The Greek word translated citizenship, politeuma-πολίτευμα, is where we get our word polity from, or a form of government. The idea is not referring to a location, but to the rule or laws under which we live. Paul isn’t saying our Christian life is really about some far off spiritual place we call heaven, but rather it’s about living here and now according to the rules and laws of God’s heavenly kingdom, or in Paul’s metaphor, Rome. Paul was writing to Christians in the Roman colony of Phillippi, and he and those who he was writing to understood what he meant. Here’s how Wilson puts it:

In this passage, Paul is using this striking metaphor for a reason. He says that our citizenship is in heaven (v. 20). We look toward heaven because that is where Jesus went, which means that heaven is the place He is going to come from when He returns to earth. When the metaphor is translated, it means that Jesus was going to come from “Rome” back to “Philippi.” He was not going to take “Philippi” up to “Rome.” And so when the Savior, the Lord Jesus, comes, He is going to transform our lowly body so that it becomes like His glorious body (v. 21). What He does in this final transformation is in complete accord with the authority He is exercising now as He brings all things into subjection to Himself (v. 21). In multiple places, the New Testament tells us that He is doing this.

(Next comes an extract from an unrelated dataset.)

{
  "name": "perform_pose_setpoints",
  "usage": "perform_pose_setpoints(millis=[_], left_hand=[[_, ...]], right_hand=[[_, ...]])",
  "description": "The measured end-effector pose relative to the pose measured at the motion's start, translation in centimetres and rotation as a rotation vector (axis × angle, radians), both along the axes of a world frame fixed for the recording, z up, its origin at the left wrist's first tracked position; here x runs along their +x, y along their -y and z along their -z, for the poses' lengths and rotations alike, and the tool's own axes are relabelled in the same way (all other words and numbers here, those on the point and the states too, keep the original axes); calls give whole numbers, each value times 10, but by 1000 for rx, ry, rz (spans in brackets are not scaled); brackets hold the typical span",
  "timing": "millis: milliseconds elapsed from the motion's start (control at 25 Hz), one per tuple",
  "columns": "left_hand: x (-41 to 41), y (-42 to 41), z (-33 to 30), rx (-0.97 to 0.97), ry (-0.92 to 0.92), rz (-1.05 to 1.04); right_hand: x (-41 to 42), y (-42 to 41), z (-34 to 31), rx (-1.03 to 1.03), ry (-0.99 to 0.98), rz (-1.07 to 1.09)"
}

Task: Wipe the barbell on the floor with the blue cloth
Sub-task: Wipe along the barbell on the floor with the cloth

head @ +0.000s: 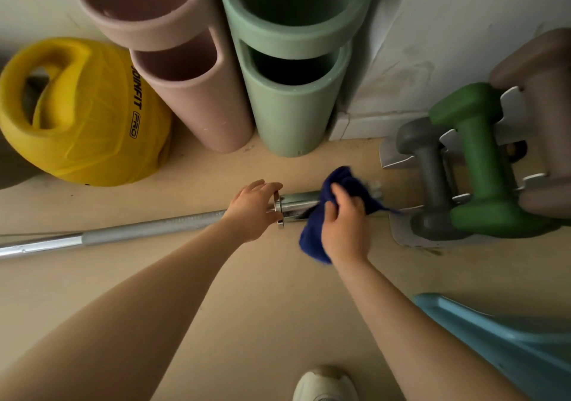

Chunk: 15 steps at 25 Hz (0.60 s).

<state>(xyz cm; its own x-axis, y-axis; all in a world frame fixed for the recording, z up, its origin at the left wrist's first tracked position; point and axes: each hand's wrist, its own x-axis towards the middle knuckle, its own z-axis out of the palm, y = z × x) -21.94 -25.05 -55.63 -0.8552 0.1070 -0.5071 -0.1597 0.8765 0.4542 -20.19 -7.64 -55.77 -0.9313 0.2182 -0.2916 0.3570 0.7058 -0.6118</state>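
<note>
A silver barbell (148, 226) lies on the tan floor, running from the left edge to a chrome sleeve (298, 204) near the middle. My left hand (251, 207) grips the bar at the collar of the sleeve. My right hand (344, 224) holds a dark blue cloth (312, 237) bunched over the sleeve's outer part, hiding the bar's end.
A rack with grey (429, 169) and green dumbbells (482, 159) stands just right of the bar's end. Pink (197, 98) and green foam rollers (290, 104) lean on the wall behind. A yellow weighted ball (83, 113) sits at left, a light blue object (500, 339) at lower right, a white shoe (324, 383) below.
</note>
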Motion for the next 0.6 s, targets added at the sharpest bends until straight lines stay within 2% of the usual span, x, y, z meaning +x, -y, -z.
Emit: perform_pose_setpoints(millis=[40, 80, 160, 280, 320, 400, 440, 480, 600], left_hand=[[1, 1, -1, 13, 8, 1], [2, 1, -1, 23, 12, 0], [3, 0, -3, 54, -10, -9], [2, -1, -3, 81, -41, -14], [1, 0, -2, 69, -37, -5], [2, 0, 0, 59, -24, -7], [2, 0, 0, 61, -21, -16], [3, 0, 0, 64, -20, -18], [7, 0, -2, 95, -37, -43]], right_hand=[[-7, 0, 0, 70, -41, 38], [-11, 11, -3, 175, -50, -13], [-3, 40, -1, 317, -106, -303], [-11, 28, 2, 345, -93, -604], [-22, 12, 6, 399, -88, -553], [-33, -4, 7, 499, -43, -305], [-30, 2, 6, 491, -33, -259], [-23, 15, 5, 447, -49, -319], [2, 33, 9, 311, -156, -698]])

Thus on this earth in this life we live in colonies of heaven, and the end game is down here not up there. The idea of “going to heaven” gets the image all wrong. When we’re saved, heaven is coming to us! And Jesus because he was given authority over all things when he ascended to the right hand of God is bringing everything under his control, every single thing. No matter what it looks like to us at the moment, Jesus is ruling and ordaining all things to his glorious, predetermined end. Daniel 7:14 tells us what this means:

He was given authority, glory and sovereign power; all nations and peoples of every language worshiped him. His dominion is an everlasting dominion that will not pass away, and his kingdom is one that will never be destroyed.

This dominion is happening now, His reign extending and kingdom advancing, and we His church get to be part of making all this happen. I used to think this process had little if anything to do with now, and that it was only going to happen when it was fully realized at his return in glory. Ironically, though, because of the early influence of Francis Schaeffer in my Christian life I always believed that Christianity applied to every area of life, but in the end it was a futile enterprise. I now realize my mistake.

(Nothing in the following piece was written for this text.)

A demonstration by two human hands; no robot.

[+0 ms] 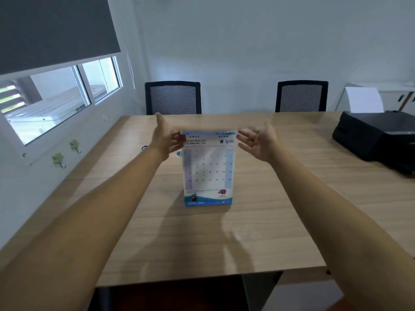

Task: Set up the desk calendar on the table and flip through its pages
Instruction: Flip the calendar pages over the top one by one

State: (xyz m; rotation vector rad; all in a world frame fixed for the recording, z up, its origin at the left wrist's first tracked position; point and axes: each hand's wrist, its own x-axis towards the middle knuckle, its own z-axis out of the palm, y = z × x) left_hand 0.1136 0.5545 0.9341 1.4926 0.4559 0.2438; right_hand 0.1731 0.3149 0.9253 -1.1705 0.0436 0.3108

I was under the impression that it was merely Christian ideas, the Christian worldview, that spoke to culture and politics, art and architecture, philosophy and law, etc., but completely missed that it was far more profound than that. It was in Paul’s words in Ephesians 1, rather, Christ seated at God’s “right hand in the heavenly realms, far above all rule and authority, power and dominion, and every name that is invoked, not only in the present age but also in the one to come.” Somehow I completely missed, “in the present age.” Why would I do that? Because I thought “going to heaven” was the thing instead of heaven coming to earth. And even more important, I didn’t realize that when the Church is bringing the kingdom of heaven on earth, a la the Lord’s prayer, it isn’t us doing that, but the Lord Jesus himself! The victory isn’t ours but His. We’re simply his body carrying out His orders as subjects in His earthy colonies. This is what it means to make disciples of all nations.

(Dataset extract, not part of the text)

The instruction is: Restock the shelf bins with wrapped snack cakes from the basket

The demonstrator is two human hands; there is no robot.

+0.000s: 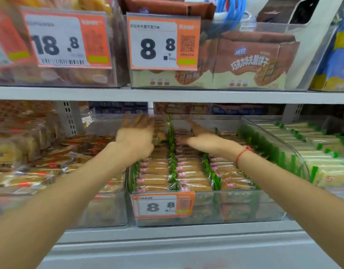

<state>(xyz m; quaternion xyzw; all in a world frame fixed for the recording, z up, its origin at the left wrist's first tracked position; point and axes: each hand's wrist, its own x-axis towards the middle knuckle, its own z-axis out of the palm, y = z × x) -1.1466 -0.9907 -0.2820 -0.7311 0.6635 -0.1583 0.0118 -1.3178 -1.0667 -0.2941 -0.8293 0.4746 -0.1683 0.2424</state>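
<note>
A clear plastic bin (pixel 210 208) on the lower shelf holds three rows of wrapped snack cakes (pixel 188 171) with green-edged wrappers and pink labels. Both my arms reach deep into this bin. My left hand (pixel 137 135) has straight fingers pointing toward the back, over the left row. My right hand (pixel 201 139) lies flat with straight fingers on the far cakes of the middle and right rows. Neither hand holds anything that I can see. The basket is not in view.
An orange price tag (pixel 163 205) reading 8.8 hangs on the bin front. A bin of orange-labelled cakes (pixel 56 171) stands at left, a bin of green and white packs (pixel 320 152) at right. The upper shelf (pixel 167 95) carries chocolate biscuit boxes (pixel 250 61) close above my hands.
</note>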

This is a critical distinction the holier-than-though above-it-all Christians I wrote about in my last few posts don’t get at all. They see Christians who engage in and prioritize cultural and political engagement as somehow doing that apart from the rule of Christ, as if the victories we achieve are our victories and not Christ’s. As if we’re building our kingdom and not the kingdom of God. That’s why they throw around words such as “authoritarian” when talking about people like me. Read the Great Commission in Matthew 28 again. The reason we make disciples of all nations (not individuals) is because Jesus has been given all authority “in heaven and on earth.” Because this is true, He tells us to therefore, go. We do the legwork because God uses saved sinners to build his kingdom, and He has the authority and power to turn our feeble efforts into results for our good and His glory. It’s because of this that I said above that the Philippians 3 passage is so thrilling. We’re Jesus’s advance team! And we’re ultimately on the winning team!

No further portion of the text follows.